▶ _Task goal_:
Everything in the data should be repeated exactly, save for the images.

▶ _Data shown_:
==========

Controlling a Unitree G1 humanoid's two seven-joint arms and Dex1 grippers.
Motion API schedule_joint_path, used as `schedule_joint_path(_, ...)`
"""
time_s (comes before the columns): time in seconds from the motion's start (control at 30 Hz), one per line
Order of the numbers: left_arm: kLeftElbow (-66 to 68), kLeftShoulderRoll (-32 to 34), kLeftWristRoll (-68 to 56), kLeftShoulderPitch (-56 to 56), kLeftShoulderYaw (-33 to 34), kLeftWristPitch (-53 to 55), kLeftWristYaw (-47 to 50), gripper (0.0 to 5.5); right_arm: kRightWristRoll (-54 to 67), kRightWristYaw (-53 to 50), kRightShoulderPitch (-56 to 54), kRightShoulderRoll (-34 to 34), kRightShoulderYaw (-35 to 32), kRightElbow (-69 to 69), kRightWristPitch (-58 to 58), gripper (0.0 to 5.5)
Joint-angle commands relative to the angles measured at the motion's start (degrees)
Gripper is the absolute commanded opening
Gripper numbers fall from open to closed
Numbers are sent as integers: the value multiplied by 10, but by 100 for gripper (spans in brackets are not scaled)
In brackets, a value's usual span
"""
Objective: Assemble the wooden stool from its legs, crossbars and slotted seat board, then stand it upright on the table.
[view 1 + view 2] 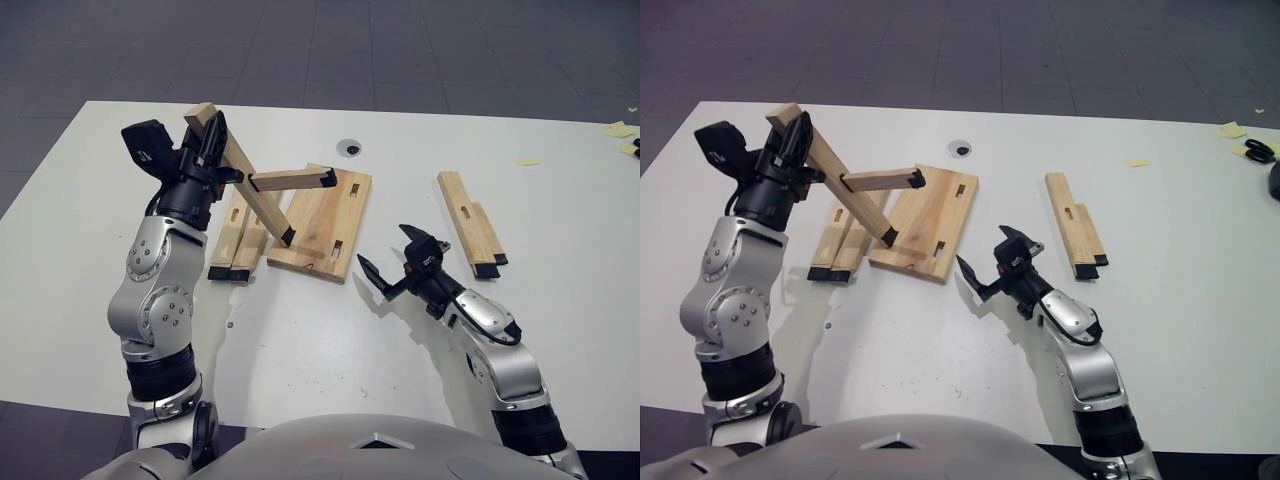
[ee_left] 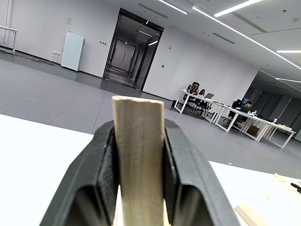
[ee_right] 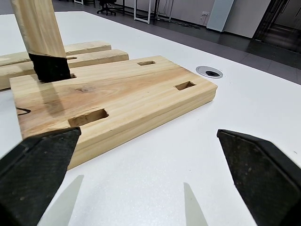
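The left jaws pinch the upper end of a tilted leg [image 1: 255,195], whose black-capped lower end meets the slotted seat board [image 1: 325,225]. A crossbar [image 1: 295,180] projects from the leg's midsection. The seat board lies flat on the white surface [image 1: 300,340]. The right jaws are spread, empty, just beside the board's near corner. Two legs [image 1: 238,245] lie left of the board; two further pieces [image 1: 470,220] lie well apart to its right.

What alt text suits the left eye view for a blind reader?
The left gripper holds a wooden leg with a crossbar tilted, its lower end at the slotted seat board on the white table. The open right gripper hovers beside the board.
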Motion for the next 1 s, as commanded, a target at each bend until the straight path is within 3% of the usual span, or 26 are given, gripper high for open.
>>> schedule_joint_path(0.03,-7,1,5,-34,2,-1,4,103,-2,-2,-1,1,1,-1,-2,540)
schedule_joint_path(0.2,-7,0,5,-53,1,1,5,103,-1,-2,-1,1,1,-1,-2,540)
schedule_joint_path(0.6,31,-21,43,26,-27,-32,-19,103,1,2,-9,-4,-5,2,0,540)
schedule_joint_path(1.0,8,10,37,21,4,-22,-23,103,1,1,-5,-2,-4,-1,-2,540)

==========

▶ _Exercise output_:
Controlling a Unitree G1 humanoid's two seven-joint arms and Dex1 grippers.
Motion API schedule_joint_path, used as `schedule_joint_path(_, ...)`
"""
time_s (comes before the columns): time in seconds from the motion's start (control at 30 Hz), one per line
Order of the numbers: left_arm: kLeftElbow (-66 to 68), kLeftShoulderRoll (-32 to 34), kLeftWristRoll (-68 to 56), kLeftShoulderPitch (-56 to 56), kLeftShoulderYaw (-33 to 34), kLeftWristPitch (-53 to 55), kLeftWristYaw (-47 to 50), gripper (0.0 to 5.5); right_arm: kRightWristRoll (-54 to 67), kRightWristYaw (-53 to 50), kRightShoulderPitch (-56 to 54), kRightShoulderRoll (-34 to 34), kRightShoulderYaw (-35 to 32), kRightElbow (-69 to 69), kRightWristPitch (-58 to 58), gripper (0.0 to 5.5)
Joint-angle commands relative to the angles measured at the motion's start (degrees)
Gripper is the absolute commanded opening
Gripper numbers fall from open to closed
Numbers are sent as integers: the value multiplied by 10, but by 100 for gripper (spans in brackets are not scaled)
In brackets, a value's usual span
"""
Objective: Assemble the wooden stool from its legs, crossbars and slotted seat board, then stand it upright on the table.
[view 1 + view 2] 
[ee_left] 
[ee_right] 
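The left jaws pinch the upper end of a tilted leg [image 1: 255,195], whose black-capped lower end meets the slotted seat board [image 1: 325,225]. A crossbar [image 1: 295,180] projects from the leg's midsection. The seat board lies flat on the white surface [image 1: 300,340]. The right jaws are spread, empty, just beside the board's near corner. Two legs [image 1: 238,245] lie left of the board; two further pieces [image 1: 470,220] lie well apart to its right.

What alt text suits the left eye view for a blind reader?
The left gripper holds a wooden leg with a crossbar tilted, its lower end at the slotted seat board on the white table. The open right gripper hovers beside the board.
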Motion for the next 1 s, as commanded, a target at each bend until the straight path is within 3% of the usual span, or 26 are given, gripper high for open.
>>> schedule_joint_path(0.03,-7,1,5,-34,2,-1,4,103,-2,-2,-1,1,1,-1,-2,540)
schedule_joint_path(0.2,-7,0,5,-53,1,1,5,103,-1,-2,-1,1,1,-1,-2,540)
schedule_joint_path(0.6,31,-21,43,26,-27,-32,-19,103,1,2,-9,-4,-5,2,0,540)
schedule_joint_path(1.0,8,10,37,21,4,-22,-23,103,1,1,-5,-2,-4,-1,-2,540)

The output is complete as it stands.